I'm pleased to announce the release of chemfp 4.0.
The two themes of this release are diversity selection and improving the user-interface for interactive use.
Diversity selection
Chemfp 4.0 adds implementations of the MaxMin, heapsweep, and sphere exclusion algorithms for diversity selection.
MaxMin is an approximate iterative method to identify the most dissimilar fingerprints in a dataset without first computing all pairs of similarities. It can also be used for reference-based selection, where the picks must also be dissimilar to a set of reference fingerprints. For example, picking diverse fingerprints from a vendor catalog which are also diverse from an in-house collection.
Heapsweep is an exact iterative method to identify the most dissimilar fingerprints in a dataset without first computing all pairs of similarities. It is about 50x slower than MaxMin. It is primarily used to seed MaxMin with with the globally most diverse fingerprint, if no initial pick is given.
Sphere exclusion used to modify random sampling to prevent picking fingerprints which are similar to previous picks. Chemfp also supports directed sphere exclusion (DISE) using ranked picks. Fingerprints might be ranked by similarity to a set of reference compounds or by a user-defined list of values.
These algorithms are available using the new chemfp
command, using
the subcommand chemfp maxmin
, chemfp heapsweep
, and chemfp
spherex
, and through the chemfp API as chemfp.maxmin
,
chemfp.heapsweep
and chemfp.spherex
.
Improved user-interface
Chemfp's command-line tools build on the chemfp Python API so in
principle people could generate fingerprint files or do similarity
searches directly with the API. In practice, the API was too
low-level, and even in the notebook it was easier to !
shell out
chemfp's command-line tools.
There are new "high-level" functions which are similar to the
command-line tools.
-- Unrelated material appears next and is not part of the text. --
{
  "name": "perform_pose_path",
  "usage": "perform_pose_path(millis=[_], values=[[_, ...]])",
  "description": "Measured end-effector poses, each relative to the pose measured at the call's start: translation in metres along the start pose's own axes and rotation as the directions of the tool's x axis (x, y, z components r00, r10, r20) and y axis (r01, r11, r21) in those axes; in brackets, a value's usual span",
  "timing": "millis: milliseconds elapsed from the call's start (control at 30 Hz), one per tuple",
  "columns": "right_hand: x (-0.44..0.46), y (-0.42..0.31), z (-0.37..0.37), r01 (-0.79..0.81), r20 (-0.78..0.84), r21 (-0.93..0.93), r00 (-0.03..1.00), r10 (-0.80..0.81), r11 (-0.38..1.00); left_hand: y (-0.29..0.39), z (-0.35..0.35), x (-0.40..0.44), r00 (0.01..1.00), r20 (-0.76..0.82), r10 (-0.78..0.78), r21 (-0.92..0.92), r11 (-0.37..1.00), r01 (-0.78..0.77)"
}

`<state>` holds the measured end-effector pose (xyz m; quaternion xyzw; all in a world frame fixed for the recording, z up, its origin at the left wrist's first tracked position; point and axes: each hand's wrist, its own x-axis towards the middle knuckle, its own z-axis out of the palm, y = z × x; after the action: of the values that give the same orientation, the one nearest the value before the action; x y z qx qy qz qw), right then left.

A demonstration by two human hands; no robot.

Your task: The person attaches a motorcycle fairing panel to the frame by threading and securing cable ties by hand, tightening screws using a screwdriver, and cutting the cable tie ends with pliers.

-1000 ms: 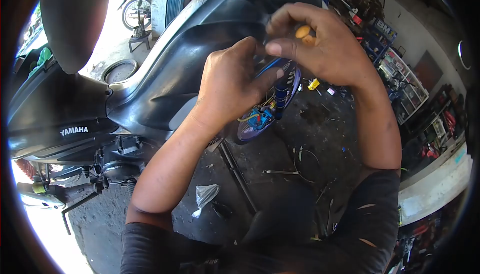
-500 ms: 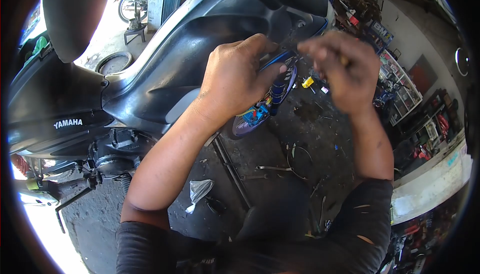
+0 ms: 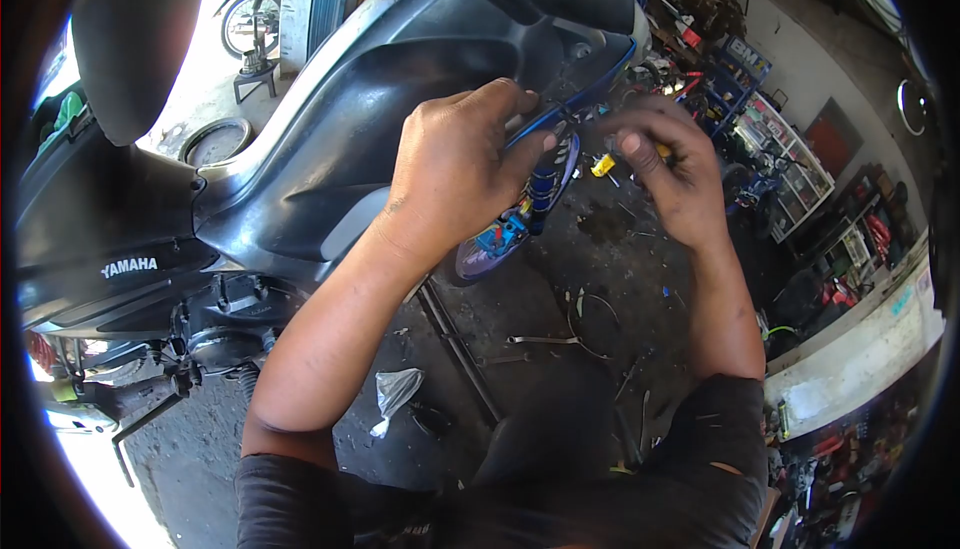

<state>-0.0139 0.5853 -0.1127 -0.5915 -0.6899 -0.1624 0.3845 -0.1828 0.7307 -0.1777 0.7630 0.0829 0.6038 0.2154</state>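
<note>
My left hand [image 3: 440,164] is at the lower front of a black scooter [image 3: 330,119] marked YAMAHA. Its thumb and index finger close around a thin blue strip [image 3: 598,84] along the body edge; whether this is trim or cable I cannot tell. To the right, my right hand [image 3: 680,179] has curled fingers, with a bit of something yellow [image 3: 663,150] showing between them. Its fingertips come near dark wire-like parts by the blue strip, slightly blurred. Below my left hand, a blue connector [image 3: 497,237] with coloured wires sits above the purple-rimmed wheel part [image 3: 478,263].
A wrench [image 3: 543,340], a loop of thin wire [image 3: 600,299], a metal bar [image 3: 455,344] and a plastic bag [image 3: 397,396] lie on the dark floor. A small yellow piece [image 3: 602,165] is between my hands. At right stands a display cabinet [image 3: 800,169]; a tyre [image 3: 216,141] lies at left.
My right hand has lowered and shifted slightly left, its fingers now nearer the blue strip. My left hand keeps its pinch there. The whole view has shifted a little left.
</note>
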Motion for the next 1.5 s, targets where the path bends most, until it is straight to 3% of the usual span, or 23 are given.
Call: perform_pose_path(millis=[33, 100, 133, 200, 233, 300, 400, 533, 667, 833, 967, 1067, 1167, 1233, 1367, 1500], values=[[0.003, -0.006, -0.003, -0.004, 0.003, -0.006, 1.0, 0.004, 1.0, 0.0, 0.001, 0.0, 1.0, -0.017, 0.017, 0.014, 1.0, -0.016], [0.011, -0.015, -0.005, -0.402, 0.233, 0.131, 0.901, 0.366, 0.906, 0.0, 0.0, 0.0, 1.0, -0.003, 0.013, 0.023, 1.0, -0.013], [0.014, -0.02, -0.006, -0.407, 0.234, 0.132, 0.899, 0.37, 0.904, 0.001, 0.0, 0.0, 1.0, -0.006, 0.014, 0.03, 0.999, -0.014], [0.02, -0.026, -0.006, -0.593, 0.372, 0.32, 0.796, 0.477, 0.739, 0.0, 0.0, 0.0, 1.0, -0.007, 0.01, 0.035, 0.999, -0.01], [0.022, -0.027, -0.003, -0.597, 0.374, 0.318, 0.793, 0.481, 0.737, 0.0, 0.0, 0.0, 1.0, -0.004, 0.005, 0.019, 1.0, -0.005], [0.024, -0.028, 0.004, -0.464, 0.431, 0.216, 0.835, 0.342, 0.859, 0.001, -0.002, -0.001, 1.0, -0.001, -0.002, 0.001, 1.0, 0.002], [0.016, -0.026, 0.008, -0.548, 0.411, 0.238, 0.805, 0.428, 0.802, 0.003, -0.004, -0.001, 0.998, 0.032, -0.055, 0.009, 0.998, 0.055], [0.007, -0.028, 0.015, -0.505, 0.342, 0.353, 0.853, 0.394, 0.787, -0.004, 0.001, 0.0, 1.0, -0.014, 0.027, -0.002, 1.0, -0.027], [0.041, -0.056, 0.024, -0.545, 0.365, 0.431, 0.834, 0.413, 0.719, -0.003, 0.0, 0.0, 0.999, -0.009, 0.032, 0.006, 0.999, -0.032], [0.022, -0.051, 0.007, -0.489, 0.358, 0.361, 0.859, 0.366, 0.794, -0.007, 0.005, -0.002, 0.998, -0.045, 0.043, -0.041, 0.998, -0.045], [-0.016, -0.014, 0.008, -0.575, 0.296, 0.29, 0.814, 0.499, 0.766, -0.005, 0.002, -0.002, 1.0, -0.004, 0.031, -0.049, 0.998, -0.031], [-0.014, -0.023, 0.014, -0.429, 0.31, 0.41, 0.896, 0.319, 0.805, -0.009, 0.005, -0.002, 0.997, -0.056, 0.058, -0.017, 0.998, -0.059], [0.021, -0.048, 0.016, -0.415, 0.319, 0.484, 0.903, 0.286, 0.77, -0.005, 0.004, -0.005, 0.986, -0.068, 0.154, 0.048, 0.987, -0.15], [0.031, -0.054, 0.025, -0.44, 0.318, 0.547, 0.896, 0.309, 0.712, -0.002, 0.001, -0.002, 0.998, -0.01, 0.055, 0.027, 0.998, -0.055], [0.021, -0.039, 0.004, -0.397, 0.358, 0.491, 0.903, 0.236, 0.775, -0.005, -0.001, -0.003, 0.995, -0.026, 0.096, -0.013, 0.995, -0.097], [0.018, -0.016, -0.015, -0.529, 0.473, 0.375, 0.815, 0.334, 0.761, -0.004, 0.0, -0.004, 0.996, -0.001, 0.088, 0.016, 0.996, -0.088]])
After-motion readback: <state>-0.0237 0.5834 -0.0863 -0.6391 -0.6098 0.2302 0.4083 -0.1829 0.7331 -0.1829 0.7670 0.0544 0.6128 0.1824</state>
Rather than using !simsearch
, use
chemfp.simsearch()
. Rather than using !rdkit2fps
, use
chemfp.rdkit2fps
, and so on.
Chemfp 4.0 add pandas integration. The similarity search and diversity
selection results have a to_pandas
method which exports the data to
a Pandas dataframe.
One calming additition is progress bars, based on tqdm, which are used in most places which are likely to take a long time. (The default progress bar can be disabled through the API or by setting the CHEMFP_PROGRESSBAR environment variable to "0".)
There are new helper methods to make it easier to work with
toolkit-specific formats and fingerprint types, like using
chemfp.rdkit.morgan.from_smiles("CO")
to convert a SMILES string
into an RDKit Morgan fingerprint.
Finally, the simsearch and diversity selection command-line tools
support CSV and TSV output, specified through the --out
option or
based on the output filename extension.